#### EXERCISE GOAL:
When a line in the listing below contains the word "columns", return a copy of that line.

#### INFORMATION SHOWN:
"""

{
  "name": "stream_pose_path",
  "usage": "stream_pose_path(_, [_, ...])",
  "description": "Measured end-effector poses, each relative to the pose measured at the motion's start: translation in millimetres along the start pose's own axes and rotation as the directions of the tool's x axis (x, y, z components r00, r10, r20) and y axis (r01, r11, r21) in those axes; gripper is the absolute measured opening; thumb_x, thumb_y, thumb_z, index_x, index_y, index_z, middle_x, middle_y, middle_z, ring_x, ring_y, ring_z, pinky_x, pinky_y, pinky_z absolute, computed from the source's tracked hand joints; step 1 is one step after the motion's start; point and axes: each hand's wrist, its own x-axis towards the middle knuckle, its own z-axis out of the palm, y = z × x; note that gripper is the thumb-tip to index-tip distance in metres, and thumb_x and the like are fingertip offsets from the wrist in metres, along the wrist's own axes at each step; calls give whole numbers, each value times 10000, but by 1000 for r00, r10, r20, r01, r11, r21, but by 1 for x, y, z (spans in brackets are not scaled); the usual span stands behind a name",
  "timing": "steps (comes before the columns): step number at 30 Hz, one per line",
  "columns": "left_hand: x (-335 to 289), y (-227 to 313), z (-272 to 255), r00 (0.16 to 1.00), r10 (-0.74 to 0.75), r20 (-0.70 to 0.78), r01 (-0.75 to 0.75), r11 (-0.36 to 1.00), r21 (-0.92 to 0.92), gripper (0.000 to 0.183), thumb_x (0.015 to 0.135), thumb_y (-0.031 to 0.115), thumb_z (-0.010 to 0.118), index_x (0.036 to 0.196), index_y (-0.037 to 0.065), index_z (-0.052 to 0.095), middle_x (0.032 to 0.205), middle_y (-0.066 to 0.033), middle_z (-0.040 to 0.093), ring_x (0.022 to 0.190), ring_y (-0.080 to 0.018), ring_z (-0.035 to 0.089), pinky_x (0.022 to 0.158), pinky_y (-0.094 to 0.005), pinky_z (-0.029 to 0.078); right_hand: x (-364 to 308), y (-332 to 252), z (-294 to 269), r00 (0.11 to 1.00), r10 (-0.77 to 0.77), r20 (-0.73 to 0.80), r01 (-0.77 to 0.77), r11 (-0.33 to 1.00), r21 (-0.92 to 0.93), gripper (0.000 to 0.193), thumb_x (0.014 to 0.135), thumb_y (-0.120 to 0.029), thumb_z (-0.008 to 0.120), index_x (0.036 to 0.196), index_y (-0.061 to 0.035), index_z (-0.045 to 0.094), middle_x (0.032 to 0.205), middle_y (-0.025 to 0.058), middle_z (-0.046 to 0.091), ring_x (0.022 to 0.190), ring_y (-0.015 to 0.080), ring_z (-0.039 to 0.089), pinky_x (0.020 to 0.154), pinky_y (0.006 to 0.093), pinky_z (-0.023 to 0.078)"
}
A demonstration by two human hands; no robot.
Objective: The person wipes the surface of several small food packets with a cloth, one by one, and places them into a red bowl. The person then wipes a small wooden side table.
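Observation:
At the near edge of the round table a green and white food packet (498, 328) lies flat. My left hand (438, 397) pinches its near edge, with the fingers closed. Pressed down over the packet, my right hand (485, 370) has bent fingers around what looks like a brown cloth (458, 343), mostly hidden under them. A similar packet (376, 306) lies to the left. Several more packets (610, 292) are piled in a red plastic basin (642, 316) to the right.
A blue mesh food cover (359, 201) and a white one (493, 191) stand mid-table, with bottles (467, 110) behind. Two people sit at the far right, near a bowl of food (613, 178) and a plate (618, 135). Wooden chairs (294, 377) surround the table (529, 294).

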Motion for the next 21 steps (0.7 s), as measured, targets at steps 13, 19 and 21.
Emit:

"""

#### FINISHED TASK:
  "timing": "steps (comes before the columns): step number at 30 Hz, one per line",
  "columns": "left_hand: x (-335 to 289), y (-227 to 313), z (-272 to 255), r00 (0.16 to 1.00), r10 (-0.74 to 0.75), r20 (-0.70 to 0.78), r01 (-0.75 to 0.75), r11 (-0.36 to 1.00), r21 (-0.92 to 0.92), gripper (0.000 to 0.183), thumb_x (0.015 to 0.135), thumb_y (-0.031 to 0.115), thumb_z (-0.010 to 0.118), index_x (0.036 to 0.196), index_y (-0.037 to 0.065), index_z (-0.052 to 0.095), middle_x (0.032 to 0.205), middle_y (-0.066 to 0.033), middle_z (-0.040 to 0.093), ring_x (0.022 to 0.190), ring_y (-0.080 to 0.018), ring_z (-0.035 to 0.089), pinky_x (0.022 to 0.158), pinky_y (-0.094 to 0.005), pinky_z (-0.029 to 0.078); right_hand: x (-364 to 308), y (-332 to 252), z (-294 to 269), r00 (0.11 to 1.00), r10 (-0.77 to 0.77), r20 (-0.73 to 0.80), r01 (-0.77 to 0.77), r11 (-0.33 to 1.00), r21 (-0.92 to 0.93), gripper (0.000 to 0.193), thumb_x (0.014 to 0.135), thumb_y (-0.120 to 0.029), thumb_z (-0.008 to 0.120), index_x (0.036 to 0.196), index_y (-0.061 to 0.035), index_z (-0.045 to 0.094), middle_x (0.032 to 0.205), middle_y (-0.025 to 0.058), middle_z (-0.046 to 0.091), ring_x (0.022 to 0.190), ring_y (-0.015 to 0.080), ring_z (-0.039 to 0.089), pinky_x (0.020 to 0.154), pinky_y (0.006 to 0.093), pinky_z (-0.023 to 0.078)"

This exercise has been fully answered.